FAR S Ultra - Switch Review

It’s been almost 17 years since the last F-Zero game and its absence has been weighing heavily on the hearts of fellow speed demons who have had to make do with the countless F-Zero inspired games coming from indie developers. Regardless of the quality of these games, they tend to fail to reach the heights of F-Zero due to the sheer quality behind the franchise. FAR S Ultra is yet another F-Zero style racer trying to reach for the stars but only having a backyard trampoline to help them get there.

Gameplay

FAR S Ultra is an F-Zero style racing game (here’s a fun drinking game, take a shot whenever I mention F-Zero) where your only concern is to drive as fast as possible in vehicles that can easily break the sound barrier. The game’s controls are very simple, you have accelerate, turn, drift and boost but just because it’s simple, that doesn’t mean it’s easy. Like F-Zero, the game's difficulty comes in the immense speed that you’re racing at, requiring you to make split second decisions that could make or break the race.

FAR S Ultra has 15 tracks to choose from made from a handful of different locales which is a great way to reuse assets and increase the amount of playable tracks. However, some track locales are a bit too over reliant on specific sections of that map which makes it pretty easy to mistake one track for another.

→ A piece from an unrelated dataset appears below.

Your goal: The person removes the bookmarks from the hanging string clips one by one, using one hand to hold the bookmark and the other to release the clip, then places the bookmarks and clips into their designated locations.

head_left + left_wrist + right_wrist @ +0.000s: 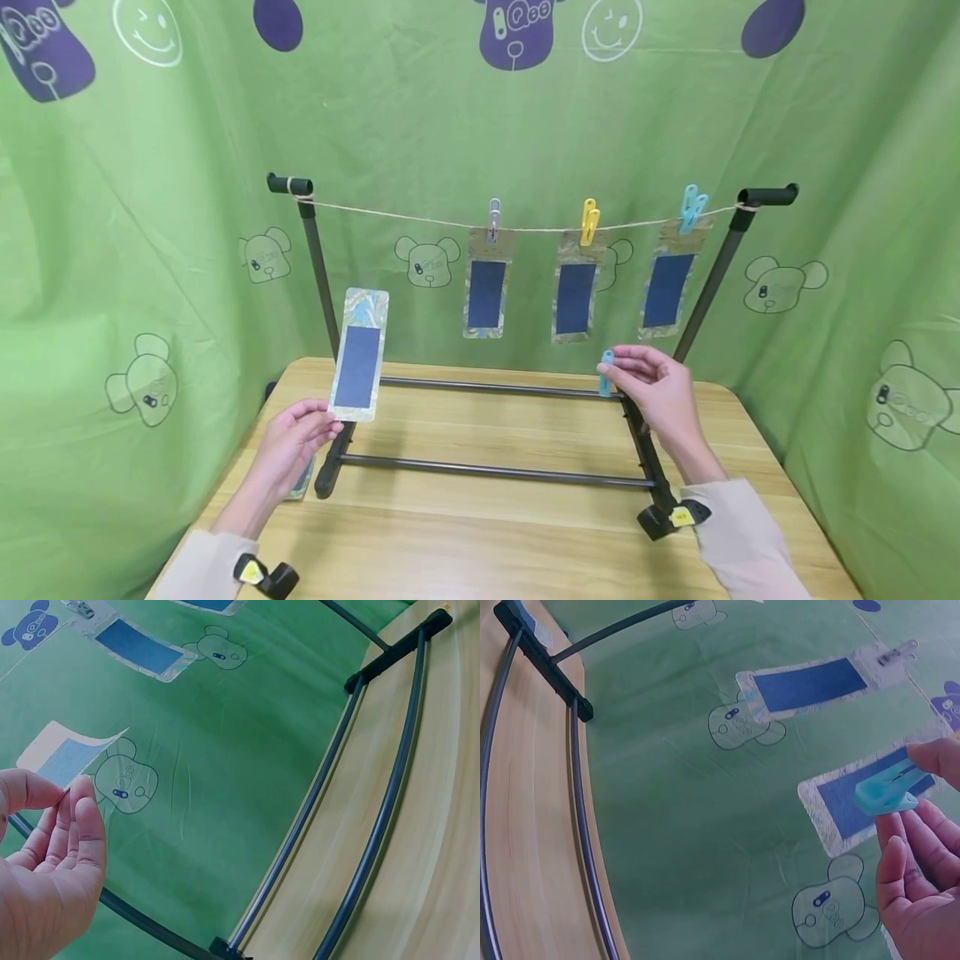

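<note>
My left hand (pixel 292 437) pinches the bottom edge of a long card (pixel 359 354) with a dark blue panel and holds it upright above the table's left side; the left wrist view shows that card (pixel 64 754) at my fingertips (pixel 79 799). My right hand (pixel 654 390) pinches a light blue clothespin (pixel 606 372) over the rack's right end, and the clothespin (pixel 886 791) is clear in the right wrist view. Three similar cards hang from a string (pixel 390 214): one on a grey pin (pixel 494 218), one on a yellow pin (pixel 589 221), one on a blue pin (pixel 692 207).
A black metal rack (pixel 487 471) stands on the wooden table (pixel 480 542), its two posts carrying the string. Another card (pixel 302 483) lies flat on the table under my left hand. Green printed cloth (pixel 150 250) closes in the back and both sides.
</note>
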Motion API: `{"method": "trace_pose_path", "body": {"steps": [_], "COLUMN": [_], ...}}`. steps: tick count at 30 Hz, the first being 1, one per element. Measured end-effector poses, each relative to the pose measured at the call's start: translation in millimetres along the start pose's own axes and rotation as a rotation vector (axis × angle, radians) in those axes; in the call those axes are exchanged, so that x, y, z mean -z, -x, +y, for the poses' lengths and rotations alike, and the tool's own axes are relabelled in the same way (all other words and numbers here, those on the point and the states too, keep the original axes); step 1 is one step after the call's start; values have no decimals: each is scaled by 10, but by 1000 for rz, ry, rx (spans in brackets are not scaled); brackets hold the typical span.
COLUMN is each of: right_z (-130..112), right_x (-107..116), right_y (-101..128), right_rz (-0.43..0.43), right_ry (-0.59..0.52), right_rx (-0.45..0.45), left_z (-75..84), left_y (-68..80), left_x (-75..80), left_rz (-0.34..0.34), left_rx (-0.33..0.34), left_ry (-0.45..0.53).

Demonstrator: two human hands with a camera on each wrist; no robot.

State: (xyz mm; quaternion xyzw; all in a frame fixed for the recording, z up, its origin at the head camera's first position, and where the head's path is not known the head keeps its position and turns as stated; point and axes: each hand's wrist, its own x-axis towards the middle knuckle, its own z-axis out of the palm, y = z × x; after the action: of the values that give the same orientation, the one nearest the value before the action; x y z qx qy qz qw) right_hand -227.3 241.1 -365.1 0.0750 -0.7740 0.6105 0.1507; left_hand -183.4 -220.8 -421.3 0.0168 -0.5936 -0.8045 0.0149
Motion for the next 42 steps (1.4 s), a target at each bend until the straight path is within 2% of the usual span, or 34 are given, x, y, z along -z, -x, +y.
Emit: {"method": "trace_pose_path", "body": {"steps": [12, 20, 29, 42], "right_z": [125, 229, 345, 429], "right_x": [165, 254, 362, 519], "right_y": [102, 160, 247, 342], "right_rz": [30, 59, 103, 151], "right_ry": [-46, -12, -23, -132], "right_rx": [-42, -70, -75, -88], "left_z": [-19, -36, -60, -73], "left_y": [56, 67, 103, 186], "left_x": [54, 98, 165, 288], "left_rz": [22, 36, 50, 66], "left_rx": [21, 14, 22, 20], "left_ry": [-8, 18, 9, -11]}}
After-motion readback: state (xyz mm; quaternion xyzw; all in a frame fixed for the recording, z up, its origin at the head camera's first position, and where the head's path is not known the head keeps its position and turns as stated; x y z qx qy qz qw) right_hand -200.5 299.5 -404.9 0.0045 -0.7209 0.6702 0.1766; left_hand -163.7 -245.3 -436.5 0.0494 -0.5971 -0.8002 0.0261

Each track is littered with boost pads to help give you an extra burst of speed. Driving on these pads also charges a meter at the bottom of the screen which, when full, can be used as a boost that you can trigger whenever you want. This boost also doubles as an offensive dash that’ll knock out opponents if you touch them and as a shield to protect yourself from other racers trying to do the same to you. Most of these boost pads are set up in long straight sections of the track so you can constantly chain these boosts together to either leave your opponents in the dust or catch up and eliminate the competition if you are behind. Annoyingly though, most of these sections are immediately followed by a ninety degree turn that thins out the track which means if you aren’t pixel perfect with your positioning and drifting, you’re either going to be scrapping your vehicle up against the wall and losing a lot of your vehicles shield, making you more vulnerable or downright crashing and losing all the advantage you just gained. It’s brutal and not in a fun way.

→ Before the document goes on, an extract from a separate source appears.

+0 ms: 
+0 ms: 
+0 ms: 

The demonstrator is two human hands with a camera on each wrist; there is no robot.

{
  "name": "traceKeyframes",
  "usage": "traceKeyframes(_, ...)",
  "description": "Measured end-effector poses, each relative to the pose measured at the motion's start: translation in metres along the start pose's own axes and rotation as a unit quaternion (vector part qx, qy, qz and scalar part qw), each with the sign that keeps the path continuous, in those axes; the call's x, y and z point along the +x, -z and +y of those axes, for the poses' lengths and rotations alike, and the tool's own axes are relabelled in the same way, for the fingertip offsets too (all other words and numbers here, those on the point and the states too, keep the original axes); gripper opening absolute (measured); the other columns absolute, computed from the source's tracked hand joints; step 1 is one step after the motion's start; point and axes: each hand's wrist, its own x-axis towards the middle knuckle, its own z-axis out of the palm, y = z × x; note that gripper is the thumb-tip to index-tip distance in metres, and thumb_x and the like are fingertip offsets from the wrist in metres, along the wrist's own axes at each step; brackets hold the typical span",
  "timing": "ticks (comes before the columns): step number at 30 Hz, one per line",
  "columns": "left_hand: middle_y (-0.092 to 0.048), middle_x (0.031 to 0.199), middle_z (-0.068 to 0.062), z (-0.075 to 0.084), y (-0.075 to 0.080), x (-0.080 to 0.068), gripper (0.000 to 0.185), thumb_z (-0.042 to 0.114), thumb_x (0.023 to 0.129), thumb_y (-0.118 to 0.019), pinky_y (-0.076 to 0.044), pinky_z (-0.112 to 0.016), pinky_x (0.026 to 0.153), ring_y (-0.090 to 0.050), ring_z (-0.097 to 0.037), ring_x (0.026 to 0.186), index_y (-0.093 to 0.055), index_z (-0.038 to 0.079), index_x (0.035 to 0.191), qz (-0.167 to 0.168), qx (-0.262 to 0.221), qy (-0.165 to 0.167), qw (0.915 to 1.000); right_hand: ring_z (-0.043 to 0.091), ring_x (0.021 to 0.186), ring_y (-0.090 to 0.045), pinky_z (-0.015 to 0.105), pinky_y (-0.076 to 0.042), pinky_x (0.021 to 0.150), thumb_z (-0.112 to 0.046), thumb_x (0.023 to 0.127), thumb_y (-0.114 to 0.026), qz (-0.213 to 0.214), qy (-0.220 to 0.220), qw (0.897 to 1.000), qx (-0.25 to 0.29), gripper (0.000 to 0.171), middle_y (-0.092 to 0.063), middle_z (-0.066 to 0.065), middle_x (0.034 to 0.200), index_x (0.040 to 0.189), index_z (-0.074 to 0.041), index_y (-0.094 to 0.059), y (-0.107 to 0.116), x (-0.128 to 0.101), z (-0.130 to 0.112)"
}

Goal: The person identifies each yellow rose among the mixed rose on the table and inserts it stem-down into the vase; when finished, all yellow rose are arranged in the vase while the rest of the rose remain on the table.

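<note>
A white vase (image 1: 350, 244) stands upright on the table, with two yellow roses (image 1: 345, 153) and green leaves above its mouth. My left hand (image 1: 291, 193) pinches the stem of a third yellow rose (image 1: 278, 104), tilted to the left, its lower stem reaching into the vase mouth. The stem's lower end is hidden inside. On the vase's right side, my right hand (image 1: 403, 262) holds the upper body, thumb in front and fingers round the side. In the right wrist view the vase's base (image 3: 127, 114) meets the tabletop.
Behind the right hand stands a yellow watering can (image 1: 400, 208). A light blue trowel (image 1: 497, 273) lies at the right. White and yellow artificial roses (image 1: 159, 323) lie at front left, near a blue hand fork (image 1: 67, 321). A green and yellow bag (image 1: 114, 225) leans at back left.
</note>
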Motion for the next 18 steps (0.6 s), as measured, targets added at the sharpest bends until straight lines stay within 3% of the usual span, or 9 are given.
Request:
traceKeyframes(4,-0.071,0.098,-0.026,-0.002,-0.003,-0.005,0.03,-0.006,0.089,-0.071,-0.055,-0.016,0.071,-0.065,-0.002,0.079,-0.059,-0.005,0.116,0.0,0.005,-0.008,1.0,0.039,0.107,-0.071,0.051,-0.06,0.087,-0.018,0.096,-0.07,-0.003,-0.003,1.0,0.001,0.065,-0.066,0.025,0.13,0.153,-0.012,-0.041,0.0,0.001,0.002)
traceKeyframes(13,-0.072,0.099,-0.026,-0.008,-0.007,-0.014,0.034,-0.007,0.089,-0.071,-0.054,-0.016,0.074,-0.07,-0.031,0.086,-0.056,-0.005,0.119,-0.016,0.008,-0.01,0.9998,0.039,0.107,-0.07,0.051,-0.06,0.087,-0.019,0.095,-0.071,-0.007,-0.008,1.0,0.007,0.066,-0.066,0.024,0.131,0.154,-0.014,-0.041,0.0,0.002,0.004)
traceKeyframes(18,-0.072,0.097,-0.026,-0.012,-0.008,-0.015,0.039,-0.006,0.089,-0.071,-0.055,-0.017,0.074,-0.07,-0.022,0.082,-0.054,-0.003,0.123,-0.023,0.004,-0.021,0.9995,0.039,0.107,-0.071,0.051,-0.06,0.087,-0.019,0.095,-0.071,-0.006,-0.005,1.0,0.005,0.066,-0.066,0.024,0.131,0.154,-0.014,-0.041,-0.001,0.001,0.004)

FAR S Ultra’s main progression system is tied to your “profile level”. At the end of each race, your Switch profile will gain experience and you will unlock something new every time you reach a new level. This profile level system is implemented in the most annoying way possible; at level one, you only have access to one character, cup races and time trials. Imagine my surprise when a friend of mine came over the day I got this to help me review the multiplayer, only for the multiplayer to be locked behind an experience grind. Granted, I only needed to reach level two to unlock it but the fact that I had to unlock multiplayer in the first place is baffling. People hate it when things like fighting games have locked characters because it locks them out of basic gameplay elements that should be there from the start. Well, FAR S Ultra kicks that up a notch by making you unlock multiplayer alongside new characters.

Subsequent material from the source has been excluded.